C’est là que mes parents avait fait l’acquisition en 1968, d’une maison sans charme, une maison qui n’a jamais trouvé grâce à mes yeux. Adolescent,j’étais à la charnière de deux vies et cette maison n’avait pas l’enchantement de celle de ma grand-mère. Et puis mon père y est mort. Il est mort trop tôt sans que nous ayons eu le temps de nous dire des choses. Qu’il me parle de Servian, de sa famille, évoque ses souvenirs. Mais l’aurions nous fait ? Il était de ces gens à taire la mémoire et les secrets de famille. Il n’échangeait rien. Cette maison n’a jamais gravé de liens affectifs au fond de ma mémoire. Mais de la revoir aujourd’hui avec ses volets fermés n’est plus pareil. J’entends les cris absents des enfants qui traversent un goulet de tuyaux rejoindre le boulevard de la Lène à côté.


                      rue Armand Fallières

Dans le prolongement de la rue Jules Bournhonnet suit la rue Armand Fallières, ancienne rue de Launas, un des noms occitans de la Lène, rebaptisée du nom du président de la république venu au village constater le désastre des inondations de 1907.



rue Armand Fallières

Au 12 de cette rue je m’adosse contre le mur d’en face et regarde la porte de ce qui fut la maison de ma grand-mère. Il y a un papier agrafé sur le bois. Nicolas et Laetitia, les deux prénoms séparés d’un attendrissant petit cœur. Je lève les yeux vers la terrasse. Des suspensions abritent quelques plantes et je devine la structure d’une pergola pour la protéger des fortes chaleurs d’été. 


                           Rue Pasteur

En remontant vers la place, c’est à l’angle de la rue Charles Reboul et de la rue Pasteur, qu’armé de mon étrange boite à images et de mon appareil photo j’ai délié la langue d’un curieux.
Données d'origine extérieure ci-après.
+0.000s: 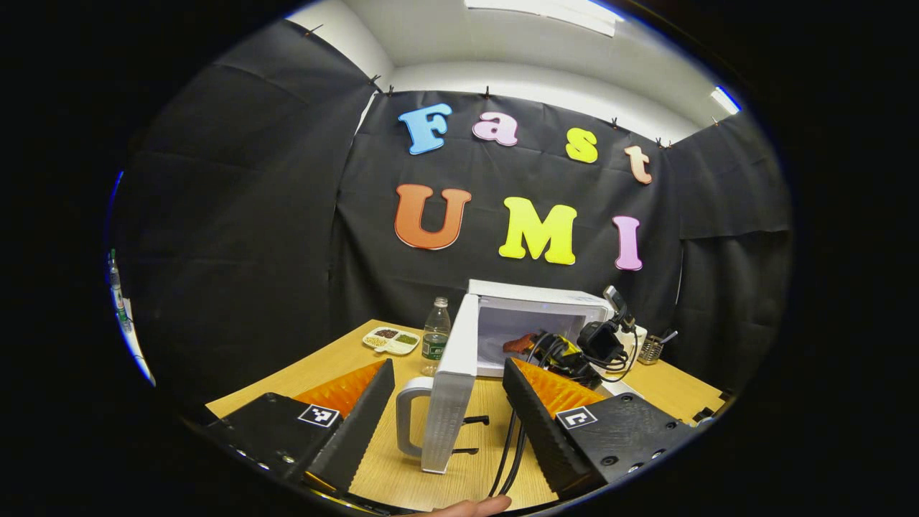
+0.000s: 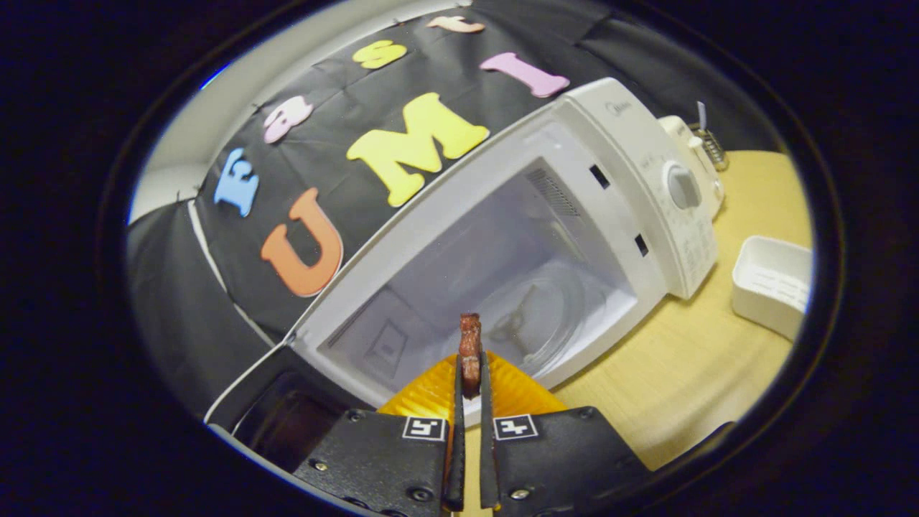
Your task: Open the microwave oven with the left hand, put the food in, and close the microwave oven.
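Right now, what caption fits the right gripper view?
Right gripper carries reddish-brown food toward open white microwave oven.

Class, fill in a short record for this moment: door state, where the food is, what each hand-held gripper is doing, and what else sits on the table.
Microwave door: door swung open, microwave oven cavity exposed
Food: brownish piece pinched at the cavity mouth, above the glass turntable
Right hand-held gripper: shut on the food
Left hand-held gripper: open, fingers either side of the door's edge
Table: water bottle, divided dish, white tray
Step left: release food, close door
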Demonstrator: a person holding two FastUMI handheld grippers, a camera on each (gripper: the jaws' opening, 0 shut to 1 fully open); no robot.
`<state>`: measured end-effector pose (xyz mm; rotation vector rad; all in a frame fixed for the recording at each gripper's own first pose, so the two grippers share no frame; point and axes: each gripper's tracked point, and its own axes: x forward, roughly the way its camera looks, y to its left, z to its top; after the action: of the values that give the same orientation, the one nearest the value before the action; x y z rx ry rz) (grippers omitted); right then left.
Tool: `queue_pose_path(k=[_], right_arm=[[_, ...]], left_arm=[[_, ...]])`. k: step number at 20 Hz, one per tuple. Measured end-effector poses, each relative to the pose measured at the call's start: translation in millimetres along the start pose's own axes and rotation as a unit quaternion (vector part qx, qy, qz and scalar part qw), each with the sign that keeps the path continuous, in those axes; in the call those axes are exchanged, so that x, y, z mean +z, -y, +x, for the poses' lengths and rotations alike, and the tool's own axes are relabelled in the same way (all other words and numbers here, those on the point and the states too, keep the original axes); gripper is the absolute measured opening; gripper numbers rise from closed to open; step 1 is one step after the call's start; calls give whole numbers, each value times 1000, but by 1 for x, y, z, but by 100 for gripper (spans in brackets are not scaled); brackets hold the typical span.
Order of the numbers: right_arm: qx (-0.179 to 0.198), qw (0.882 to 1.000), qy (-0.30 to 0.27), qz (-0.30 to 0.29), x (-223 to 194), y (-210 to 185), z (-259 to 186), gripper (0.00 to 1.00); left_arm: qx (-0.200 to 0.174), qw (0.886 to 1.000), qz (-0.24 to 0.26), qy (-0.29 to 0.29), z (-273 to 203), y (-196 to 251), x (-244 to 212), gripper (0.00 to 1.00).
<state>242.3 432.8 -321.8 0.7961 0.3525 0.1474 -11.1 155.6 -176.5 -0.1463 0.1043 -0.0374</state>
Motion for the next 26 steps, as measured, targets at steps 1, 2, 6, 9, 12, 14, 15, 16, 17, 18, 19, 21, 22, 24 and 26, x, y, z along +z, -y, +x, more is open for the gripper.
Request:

Et nous voilà à bavarder tandis qu’il attend sa mère pour l’emmener partager le repas dominical. Je lui donne la raison de ma présence ici. Il est surpris de la raison de ce « pèlerinage ». Il me demande sans ambages qui je suis. Je lui réponds. « Vous êtes de la famille d’Antoine ? me questionne-t-il étonné. – Je suis son fils, le plus jeune. » Son visage s’éclaire soudain et Il me serre chaleureusement la main. « J’ai bien connu votre père. » Malgré quelques cheveux blancs cet homme est loin d’avoir atteint un âge canonique, bien au contraire. Il à l’air encore jeune. Il est de la classe 58 comme il me dit. A la disparition de mon père en 1982 il avait vingt-quatre ans. « Votre père était un grand sportif en athlétisme. Avec Jacques, vous connaissez Jacques, son neveu, ils ont beaucoup fait à Servian pour le rugby en faveur des jeunes. » Première nouvelle. Je savais mon père très attaché à ce sport mais pas à ce point. Je lis dans ses yeux qu’il jugeait mon père comme un type bien et n’en suis pas peu fier. « D’ailleurs durant quelques années il y a eu à Servian un challenge de rugby qui portait son nom.» Et il me laisse avec cette soudaine révélation continuer mon chemin rue Pasteur, frôler le fantôme de l’épicerie Rossignol et débouche face à l’église pour gagner la place.